Lecture overview and goals
RLHF formulates post-training as optimizing a policy using pairwise human preference data
DPO updates increase likelihood of preferred responses while regularizing toward a reference policy
DPO variants modify normalization and reference usage to address practical issues
RLHF empirical findings depend strongly on dataset, environment, and base model
Overoptimization (reward hacking) causes proxy-reward gains to diverge from true human preferences
RL-trained policies often exhibit reduced probabilistic calibration and increased overconfidence
Proxy vs true reward axes and train-test gaps in reward-model optimization
Verifiable rewards enable scalable RL by using fast, testable objectives instead of noisy human feedback
Policy-gradient foundations, TRPO/PPO, and the cost of rollouts
PPO implementations need auxiliary components: value nets, advantage estimation, reward shaping, and careful rollout handling
Generalized advantage estimation (GAE) trades bias and variance and can be simplified in practice
GRPO replaces value-based advantage estimation with a group-based z-score baseline to remove the need for a value network
Per-prompt grouping normalizes for question difficulty and enables variance reduction without cross-question interaction
GRPO training loop is simple: compute per-group normalized advantages, add KL regularization, and backpropagate with numerical safeguards
GRPO produces empirical gains on reasoning tasks relative to simple fine-tuning baselines
Dividing advantages by group standard deviation and length normalization introduce theoretical violations and biases
Removing std-scaling and fixing length normalization stabilizes outputs and removes pathological incentives
Contemporary reasoning-model pipelines commonly combine SFT initialization, reasoning RL on verifiable rewards, and later RLHF/distillation
R1 demonstrated that outcome-based GRPO on math tasks can replicate large-model reasoning performance with a simple pipeline
R1 results emphasize SFT initialization, language-consistency rewards, and that PRMs/MCTS delivered limited practical benefit
K1.5 matched or exceeded prior reasoning baselines by combining curated verifiable data, a GRPO-like RL algorithm, and a length-compression reward
Distributed RL at scale requires separating inference and training workers, careful weight synchronization, and handling variable-length CoTs
Qwen 3 adds thinking-mode fusion to let a single model switch between thinking and immediate-answer modes, enabling runtime control of chain-of-thought length

Lecture overview and goals

The lecture finishes the RLHF (Reinforcement Learning from Human Feedback) material and introduces reinforcement learning from verifiable rewards for reasoning models.
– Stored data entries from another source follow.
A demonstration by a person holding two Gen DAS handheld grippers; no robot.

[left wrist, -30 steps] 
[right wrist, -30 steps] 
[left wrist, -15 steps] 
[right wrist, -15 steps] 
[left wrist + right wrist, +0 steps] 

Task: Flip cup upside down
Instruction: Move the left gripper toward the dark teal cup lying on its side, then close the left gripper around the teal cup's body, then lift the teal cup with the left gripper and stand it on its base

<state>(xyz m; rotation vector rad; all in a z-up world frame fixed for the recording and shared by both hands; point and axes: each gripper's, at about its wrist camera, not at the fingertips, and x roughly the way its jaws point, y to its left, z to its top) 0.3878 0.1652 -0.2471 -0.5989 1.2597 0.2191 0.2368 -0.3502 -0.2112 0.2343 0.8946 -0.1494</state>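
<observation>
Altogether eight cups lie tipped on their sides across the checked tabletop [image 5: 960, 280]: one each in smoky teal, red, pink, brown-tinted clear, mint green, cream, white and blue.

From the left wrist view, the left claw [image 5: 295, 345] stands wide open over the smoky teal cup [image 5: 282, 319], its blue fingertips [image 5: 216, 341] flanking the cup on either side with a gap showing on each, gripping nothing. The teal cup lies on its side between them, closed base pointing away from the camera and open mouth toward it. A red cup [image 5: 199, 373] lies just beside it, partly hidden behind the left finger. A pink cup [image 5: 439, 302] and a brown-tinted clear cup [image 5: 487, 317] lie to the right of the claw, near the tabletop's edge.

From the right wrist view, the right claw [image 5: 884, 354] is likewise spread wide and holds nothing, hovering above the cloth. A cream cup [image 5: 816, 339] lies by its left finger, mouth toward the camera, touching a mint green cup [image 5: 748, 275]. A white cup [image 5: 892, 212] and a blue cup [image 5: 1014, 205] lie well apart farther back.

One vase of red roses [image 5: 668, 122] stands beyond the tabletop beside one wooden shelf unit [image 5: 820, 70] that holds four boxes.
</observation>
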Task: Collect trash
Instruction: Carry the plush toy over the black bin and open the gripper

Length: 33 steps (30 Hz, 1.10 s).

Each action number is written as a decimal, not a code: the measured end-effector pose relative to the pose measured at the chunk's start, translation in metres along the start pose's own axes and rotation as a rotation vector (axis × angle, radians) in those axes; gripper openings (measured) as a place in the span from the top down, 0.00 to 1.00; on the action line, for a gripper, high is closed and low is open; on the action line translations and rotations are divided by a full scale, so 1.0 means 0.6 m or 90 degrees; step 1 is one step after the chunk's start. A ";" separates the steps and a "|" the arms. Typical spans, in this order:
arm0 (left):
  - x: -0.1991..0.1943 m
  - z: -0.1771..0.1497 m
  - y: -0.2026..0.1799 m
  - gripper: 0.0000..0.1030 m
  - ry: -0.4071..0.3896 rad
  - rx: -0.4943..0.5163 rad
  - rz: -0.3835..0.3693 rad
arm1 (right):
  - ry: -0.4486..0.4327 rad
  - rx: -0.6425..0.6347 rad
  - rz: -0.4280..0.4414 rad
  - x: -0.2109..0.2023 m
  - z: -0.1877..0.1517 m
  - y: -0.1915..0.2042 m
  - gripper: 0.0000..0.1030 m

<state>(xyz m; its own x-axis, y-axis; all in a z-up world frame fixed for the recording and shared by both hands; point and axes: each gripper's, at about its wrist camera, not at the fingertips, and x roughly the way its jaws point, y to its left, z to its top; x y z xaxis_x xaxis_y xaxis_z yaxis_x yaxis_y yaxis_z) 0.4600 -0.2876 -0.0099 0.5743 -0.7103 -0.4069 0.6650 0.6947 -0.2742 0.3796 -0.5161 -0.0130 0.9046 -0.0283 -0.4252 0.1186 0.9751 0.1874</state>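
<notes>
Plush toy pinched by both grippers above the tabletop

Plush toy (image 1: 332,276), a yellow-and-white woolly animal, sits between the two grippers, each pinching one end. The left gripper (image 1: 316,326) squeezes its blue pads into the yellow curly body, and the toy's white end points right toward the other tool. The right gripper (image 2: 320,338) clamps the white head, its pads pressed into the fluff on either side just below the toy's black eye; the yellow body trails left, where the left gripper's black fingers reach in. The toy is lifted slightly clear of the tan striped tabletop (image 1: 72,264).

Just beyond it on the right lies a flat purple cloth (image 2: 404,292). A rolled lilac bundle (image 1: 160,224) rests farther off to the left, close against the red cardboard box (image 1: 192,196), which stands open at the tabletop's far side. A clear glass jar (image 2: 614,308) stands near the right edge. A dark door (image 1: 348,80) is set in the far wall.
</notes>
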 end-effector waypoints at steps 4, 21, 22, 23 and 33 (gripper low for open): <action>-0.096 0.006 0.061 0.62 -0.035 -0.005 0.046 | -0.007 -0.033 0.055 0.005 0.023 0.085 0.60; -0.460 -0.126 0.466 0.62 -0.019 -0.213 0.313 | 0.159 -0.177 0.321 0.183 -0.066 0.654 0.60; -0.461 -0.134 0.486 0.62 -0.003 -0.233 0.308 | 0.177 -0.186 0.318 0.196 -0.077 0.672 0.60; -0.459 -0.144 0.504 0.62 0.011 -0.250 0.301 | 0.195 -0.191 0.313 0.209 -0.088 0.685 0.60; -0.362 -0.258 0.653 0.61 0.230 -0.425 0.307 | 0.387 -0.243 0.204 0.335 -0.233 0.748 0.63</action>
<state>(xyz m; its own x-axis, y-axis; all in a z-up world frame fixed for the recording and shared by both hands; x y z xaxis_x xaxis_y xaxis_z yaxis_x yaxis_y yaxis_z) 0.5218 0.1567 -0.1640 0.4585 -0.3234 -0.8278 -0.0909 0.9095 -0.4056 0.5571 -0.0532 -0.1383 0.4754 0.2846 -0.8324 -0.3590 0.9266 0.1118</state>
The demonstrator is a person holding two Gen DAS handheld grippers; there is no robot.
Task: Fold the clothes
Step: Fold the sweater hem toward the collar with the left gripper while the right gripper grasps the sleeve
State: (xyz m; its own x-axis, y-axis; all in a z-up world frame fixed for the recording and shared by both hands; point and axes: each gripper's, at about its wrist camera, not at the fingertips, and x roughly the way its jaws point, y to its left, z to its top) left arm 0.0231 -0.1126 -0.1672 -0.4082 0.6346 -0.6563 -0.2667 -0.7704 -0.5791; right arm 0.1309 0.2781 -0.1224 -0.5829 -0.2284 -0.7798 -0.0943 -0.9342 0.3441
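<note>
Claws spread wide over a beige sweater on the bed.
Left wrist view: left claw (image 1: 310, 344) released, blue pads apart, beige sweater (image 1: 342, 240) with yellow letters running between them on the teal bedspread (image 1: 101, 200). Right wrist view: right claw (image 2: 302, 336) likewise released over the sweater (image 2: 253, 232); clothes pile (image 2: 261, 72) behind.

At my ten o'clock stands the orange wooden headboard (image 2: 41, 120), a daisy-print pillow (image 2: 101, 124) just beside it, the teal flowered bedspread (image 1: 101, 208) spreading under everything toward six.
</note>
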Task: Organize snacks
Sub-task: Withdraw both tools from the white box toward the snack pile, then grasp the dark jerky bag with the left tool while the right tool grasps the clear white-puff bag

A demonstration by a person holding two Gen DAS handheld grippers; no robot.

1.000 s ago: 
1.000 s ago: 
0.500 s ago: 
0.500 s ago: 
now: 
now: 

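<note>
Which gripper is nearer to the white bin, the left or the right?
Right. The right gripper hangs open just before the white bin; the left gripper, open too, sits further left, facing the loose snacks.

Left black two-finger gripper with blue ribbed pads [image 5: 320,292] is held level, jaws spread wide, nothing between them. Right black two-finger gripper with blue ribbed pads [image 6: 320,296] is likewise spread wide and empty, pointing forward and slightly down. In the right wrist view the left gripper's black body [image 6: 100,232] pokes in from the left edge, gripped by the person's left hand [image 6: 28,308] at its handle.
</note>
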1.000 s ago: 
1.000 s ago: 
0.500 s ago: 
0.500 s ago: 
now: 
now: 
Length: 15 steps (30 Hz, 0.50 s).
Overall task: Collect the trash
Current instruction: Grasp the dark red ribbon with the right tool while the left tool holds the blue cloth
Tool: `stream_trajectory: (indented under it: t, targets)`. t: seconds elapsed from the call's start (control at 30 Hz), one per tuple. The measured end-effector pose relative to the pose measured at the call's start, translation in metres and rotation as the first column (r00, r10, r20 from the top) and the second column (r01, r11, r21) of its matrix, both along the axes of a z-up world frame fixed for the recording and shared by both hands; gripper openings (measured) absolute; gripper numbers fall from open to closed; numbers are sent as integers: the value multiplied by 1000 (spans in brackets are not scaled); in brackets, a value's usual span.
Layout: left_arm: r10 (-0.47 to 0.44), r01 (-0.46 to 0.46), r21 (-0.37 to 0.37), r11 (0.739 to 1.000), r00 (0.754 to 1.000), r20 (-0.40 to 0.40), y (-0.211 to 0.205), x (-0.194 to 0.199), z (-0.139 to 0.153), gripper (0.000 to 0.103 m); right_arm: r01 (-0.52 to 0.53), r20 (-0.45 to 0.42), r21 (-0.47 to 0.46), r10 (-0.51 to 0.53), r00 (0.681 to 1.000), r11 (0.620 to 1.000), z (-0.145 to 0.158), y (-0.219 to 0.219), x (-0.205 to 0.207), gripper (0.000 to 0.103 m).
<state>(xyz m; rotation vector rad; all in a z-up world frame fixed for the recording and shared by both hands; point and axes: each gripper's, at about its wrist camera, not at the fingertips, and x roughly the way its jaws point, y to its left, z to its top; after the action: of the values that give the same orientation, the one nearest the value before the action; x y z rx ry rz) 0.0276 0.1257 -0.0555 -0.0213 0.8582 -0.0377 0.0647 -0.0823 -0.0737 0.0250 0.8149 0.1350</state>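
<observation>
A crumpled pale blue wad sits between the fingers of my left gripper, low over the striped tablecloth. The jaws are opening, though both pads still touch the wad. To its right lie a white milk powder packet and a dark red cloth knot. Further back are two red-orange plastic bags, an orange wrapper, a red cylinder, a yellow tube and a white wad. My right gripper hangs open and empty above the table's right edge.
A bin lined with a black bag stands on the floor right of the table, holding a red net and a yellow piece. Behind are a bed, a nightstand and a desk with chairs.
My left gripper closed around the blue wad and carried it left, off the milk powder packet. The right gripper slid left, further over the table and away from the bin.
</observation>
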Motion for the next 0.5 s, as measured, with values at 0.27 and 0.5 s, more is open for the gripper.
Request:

It frames verifiable-reward RL as a scalable alternative to noisy pairwise human-preference optimization and previews two parts of the session:

an algorithmic section that develops methods for verifiable-reward RL, and
a set of case studies showing how those algorithms behave in practice.

The framing emphasizes why moving beyond pairwise human feedback matters for current large-model reasoning advances: verifiable rewards enable larger-scale, less noisy optimization that can better drive reasoning improvements.

The remainder of the talk first recaps RLHF basics and then develops concrete algorithms and empirical recipes for verifiable-reward RL.

RLHF formulates post-training as optimizing a policy using pairwise human preference data

Reinforcement Learning from Human Feedback (RLHF) treats observed pairwise preference comparisons as the supervisory signal and seeks a language-model policy that maximizes the underlying reward implied by those preferences.

Key challenges and ideas:

The policy appears inside expectations because samples are generated by the model, so standard supervised likelihood training does not apply directly.
Methods such as Direct Preference Optimization (DPO) reparameterize the problem by making a nonparametric assumption on the policy class and expressing the reward in terms of policy ratios.
Those ratios are plugged into a Bradley–Terry preference likelihood, producing a supervised-style objective that is compatible with gradient-based training.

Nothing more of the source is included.